* [EXERCISE BRIEF]:
For every line in the records that has the word "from", make a copy.

* [RECORDED INFORMATION]:
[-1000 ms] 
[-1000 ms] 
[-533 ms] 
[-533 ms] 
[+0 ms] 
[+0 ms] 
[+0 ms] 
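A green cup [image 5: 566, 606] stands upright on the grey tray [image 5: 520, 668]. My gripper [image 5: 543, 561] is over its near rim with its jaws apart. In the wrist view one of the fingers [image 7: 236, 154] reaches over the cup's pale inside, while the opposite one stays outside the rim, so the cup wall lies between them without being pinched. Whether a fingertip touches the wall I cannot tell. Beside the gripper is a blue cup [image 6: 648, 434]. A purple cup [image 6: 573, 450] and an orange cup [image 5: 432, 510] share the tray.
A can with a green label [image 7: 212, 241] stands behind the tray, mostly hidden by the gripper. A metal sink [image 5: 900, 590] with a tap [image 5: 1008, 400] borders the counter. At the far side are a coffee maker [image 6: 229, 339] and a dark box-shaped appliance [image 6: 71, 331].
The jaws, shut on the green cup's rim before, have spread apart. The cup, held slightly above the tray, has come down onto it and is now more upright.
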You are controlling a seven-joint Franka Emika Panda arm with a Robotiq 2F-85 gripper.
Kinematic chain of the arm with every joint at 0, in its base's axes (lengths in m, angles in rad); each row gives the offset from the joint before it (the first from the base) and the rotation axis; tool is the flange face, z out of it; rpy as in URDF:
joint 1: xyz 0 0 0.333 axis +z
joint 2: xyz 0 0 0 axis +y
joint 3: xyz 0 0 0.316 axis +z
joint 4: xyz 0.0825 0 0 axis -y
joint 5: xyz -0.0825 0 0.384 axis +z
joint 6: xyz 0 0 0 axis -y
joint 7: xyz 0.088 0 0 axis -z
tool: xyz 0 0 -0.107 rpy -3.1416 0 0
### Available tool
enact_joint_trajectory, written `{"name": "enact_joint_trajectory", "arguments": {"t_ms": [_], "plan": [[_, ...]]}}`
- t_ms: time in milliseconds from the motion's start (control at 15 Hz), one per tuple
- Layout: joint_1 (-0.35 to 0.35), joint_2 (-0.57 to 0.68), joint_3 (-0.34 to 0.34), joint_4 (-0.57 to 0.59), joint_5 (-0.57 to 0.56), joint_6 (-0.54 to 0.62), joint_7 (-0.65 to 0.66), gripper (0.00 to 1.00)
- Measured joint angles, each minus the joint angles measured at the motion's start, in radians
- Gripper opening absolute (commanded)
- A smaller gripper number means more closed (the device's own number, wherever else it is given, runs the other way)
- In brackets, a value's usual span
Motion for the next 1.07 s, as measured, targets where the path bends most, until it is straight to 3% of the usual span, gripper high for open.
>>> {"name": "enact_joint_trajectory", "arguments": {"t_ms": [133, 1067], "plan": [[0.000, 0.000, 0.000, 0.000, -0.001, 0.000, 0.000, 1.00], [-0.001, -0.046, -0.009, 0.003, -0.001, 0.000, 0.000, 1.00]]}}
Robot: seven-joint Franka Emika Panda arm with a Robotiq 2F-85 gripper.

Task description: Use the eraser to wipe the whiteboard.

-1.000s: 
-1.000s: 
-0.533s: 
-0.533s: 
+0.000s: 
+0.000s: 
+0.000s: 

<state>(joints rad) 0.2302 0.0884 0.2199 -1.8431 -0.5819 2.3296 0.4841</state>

* [RESPONSE]:
Kinematic chain of the arm with every joint at 0, in its base's axes (lengths in m, angles in rad); each row gives the offset from the joint before it (the first from the base) and the rotation axis; tool is the flange face, z out of it; rpy as in URDF:
- t_ms: time in milliseconds from the motion's start (control at 15 Hz), one per tuple

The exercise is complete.